• **Exercise description**: Find every line in the material below with the string "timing" and state how many there are, with no other text.

• **Supplied data**:
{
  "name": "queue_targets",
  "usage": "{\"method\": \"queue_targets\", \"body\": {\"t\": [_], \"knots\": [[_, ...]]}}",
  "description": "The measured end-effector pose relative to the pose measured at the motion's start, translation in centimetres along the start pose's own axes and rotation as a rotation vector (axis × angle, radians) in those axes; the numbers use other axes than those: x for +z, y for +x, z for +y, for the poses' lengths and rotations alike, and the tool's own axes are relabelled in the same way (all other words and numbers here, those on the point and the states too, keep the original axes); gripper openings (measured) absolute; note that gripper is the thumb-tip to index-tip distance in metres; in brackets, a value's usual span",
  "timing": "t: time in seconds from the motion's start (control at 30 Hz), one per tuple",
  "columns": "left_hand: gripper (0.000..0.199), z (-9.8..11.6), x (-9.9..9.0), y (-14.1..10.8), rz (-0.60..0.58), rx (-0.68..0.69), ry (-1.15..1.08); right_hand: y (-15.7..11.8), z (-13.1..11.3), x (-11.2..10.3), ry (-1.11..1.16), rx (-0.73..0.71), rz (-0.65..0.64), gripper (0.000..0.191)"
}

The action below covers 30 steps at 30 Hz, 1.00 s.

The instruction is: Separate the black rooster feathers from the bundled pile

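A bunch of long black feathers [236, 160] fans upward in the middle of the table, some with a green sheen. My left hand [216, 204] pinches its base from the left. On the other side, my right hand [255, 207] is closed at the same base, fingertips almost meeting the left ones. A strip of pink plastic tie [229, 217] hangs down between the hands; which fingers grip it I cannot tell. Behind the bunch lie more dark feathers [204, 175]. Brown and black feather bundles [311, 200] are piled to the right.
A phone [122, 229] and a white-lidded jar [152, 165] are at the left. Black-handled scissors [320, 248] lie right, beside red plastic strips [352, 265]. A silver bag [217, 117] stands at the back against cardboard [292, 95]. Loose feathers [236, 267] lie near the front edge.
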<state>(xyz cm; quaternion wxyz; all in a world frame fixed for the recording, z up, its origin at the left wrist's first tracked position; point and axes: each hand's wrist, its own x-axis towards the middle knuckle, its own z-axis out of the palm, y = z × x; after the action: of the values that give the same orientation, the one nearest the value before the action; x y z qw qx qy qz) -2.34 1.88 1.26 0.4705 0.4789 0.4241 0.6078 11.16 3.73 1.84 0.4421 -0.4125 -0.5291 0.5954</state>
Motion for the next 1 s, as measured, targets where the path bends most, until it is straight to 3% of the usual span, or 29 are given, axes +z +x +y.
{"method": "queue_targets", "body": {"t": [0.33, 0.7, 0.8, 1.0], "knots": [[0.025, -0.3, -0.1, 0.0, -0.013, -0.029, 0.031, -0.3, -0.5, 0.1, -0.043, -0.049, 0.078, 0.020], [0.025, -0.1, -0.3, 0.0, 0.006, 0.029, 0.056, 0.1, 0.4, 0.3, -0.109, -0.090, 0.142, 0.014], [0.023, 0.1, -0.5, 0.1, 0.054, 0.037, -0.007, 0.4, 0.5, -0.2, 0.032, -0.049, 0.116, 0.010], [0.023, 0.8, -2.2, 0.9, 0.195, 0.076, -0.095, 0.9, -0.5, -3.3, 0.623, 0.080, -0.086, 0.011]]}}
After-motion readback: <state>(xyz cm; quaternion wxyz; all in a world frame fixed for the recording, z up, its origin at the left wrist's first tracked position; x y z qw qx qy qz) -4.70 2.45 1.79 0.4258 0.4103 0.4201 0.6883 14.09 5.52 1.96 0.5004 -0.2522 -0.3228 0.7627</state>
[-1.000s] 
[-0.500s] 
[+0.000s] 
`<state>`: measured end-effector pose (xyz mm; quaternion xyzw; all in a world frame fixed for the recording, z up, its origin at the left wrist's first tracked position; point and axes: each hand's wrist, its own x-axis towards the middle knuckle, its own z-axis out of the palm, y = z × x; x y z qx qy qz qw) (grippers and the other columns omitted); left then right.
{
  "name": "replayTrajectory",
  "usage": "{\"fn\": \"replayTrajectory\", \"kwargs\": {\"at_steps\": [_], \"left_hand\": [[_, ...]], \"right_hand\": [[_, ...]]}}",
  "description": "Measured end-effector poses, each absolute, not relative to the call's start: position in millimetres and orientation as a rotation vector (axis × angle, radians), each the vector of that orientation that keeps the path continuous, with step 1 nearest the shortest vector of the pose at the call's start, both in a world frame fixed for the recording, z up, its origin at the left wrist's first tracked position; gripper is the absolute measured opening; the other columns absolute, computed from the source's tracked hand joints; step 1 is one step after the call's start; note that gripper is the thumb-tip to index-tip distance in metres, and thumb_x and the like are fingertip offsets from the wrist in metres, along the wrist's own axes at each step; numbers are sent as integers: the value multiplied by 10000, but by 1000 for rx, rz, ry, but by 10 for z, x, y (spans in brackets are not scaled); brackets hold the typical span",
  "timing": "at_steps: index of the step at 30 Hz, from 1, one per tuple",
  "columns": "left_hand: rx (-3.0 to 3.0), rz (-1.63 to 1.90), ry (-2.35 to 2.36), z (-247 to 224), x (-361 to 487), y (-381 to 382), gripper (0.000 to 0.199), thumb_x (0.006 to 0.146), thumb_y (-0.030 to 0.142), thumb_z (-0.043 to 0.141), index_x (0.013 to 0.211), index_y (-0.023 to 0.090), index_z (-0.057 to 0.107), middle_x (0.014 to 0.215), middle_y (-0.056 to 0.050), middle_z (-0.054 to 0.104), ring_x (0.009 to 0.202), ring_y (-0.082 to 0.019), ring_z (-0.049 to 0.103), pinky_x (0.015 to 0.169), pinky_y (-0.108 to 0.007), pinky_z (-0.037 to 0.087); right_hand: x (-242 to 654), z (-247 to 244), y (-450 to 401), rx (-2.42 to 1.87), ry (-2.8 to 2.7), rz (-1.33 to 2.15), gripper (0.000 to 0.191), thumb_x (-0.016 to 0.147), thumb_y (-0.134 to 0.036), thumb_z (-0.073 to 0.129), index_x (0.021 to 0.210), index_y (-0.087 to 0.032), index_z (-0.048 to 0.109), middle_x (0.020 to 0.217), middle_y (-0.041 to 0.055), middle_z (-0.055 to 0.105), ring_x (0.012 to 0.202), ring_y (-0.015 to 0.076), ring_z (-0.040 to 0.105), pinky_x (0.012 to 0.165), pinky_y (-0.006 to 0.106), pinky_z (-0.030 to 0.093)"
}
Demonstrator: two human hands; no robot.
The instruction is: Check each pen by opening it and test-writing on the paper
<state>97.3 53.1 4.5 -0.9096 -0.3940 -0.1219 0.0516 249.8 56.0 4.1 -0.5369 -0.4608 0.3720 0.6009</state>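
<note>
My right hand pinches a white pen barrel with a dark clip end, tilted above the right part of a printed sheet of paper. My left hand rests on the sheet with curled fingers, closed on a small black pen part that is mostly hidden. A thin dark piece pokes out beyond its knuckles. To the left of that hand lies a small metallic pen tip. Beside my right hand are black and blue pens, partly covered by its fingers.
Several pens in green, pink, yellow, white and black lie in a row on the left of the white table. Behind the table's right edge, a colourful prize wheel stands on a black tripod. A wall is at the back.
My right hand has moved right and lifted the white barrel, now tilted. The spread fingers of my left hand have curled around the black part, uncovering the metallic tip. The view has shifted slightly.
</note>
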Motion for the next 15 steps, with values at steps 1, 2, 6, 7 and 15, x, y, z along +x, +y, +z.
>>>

• **Expected answer**: 2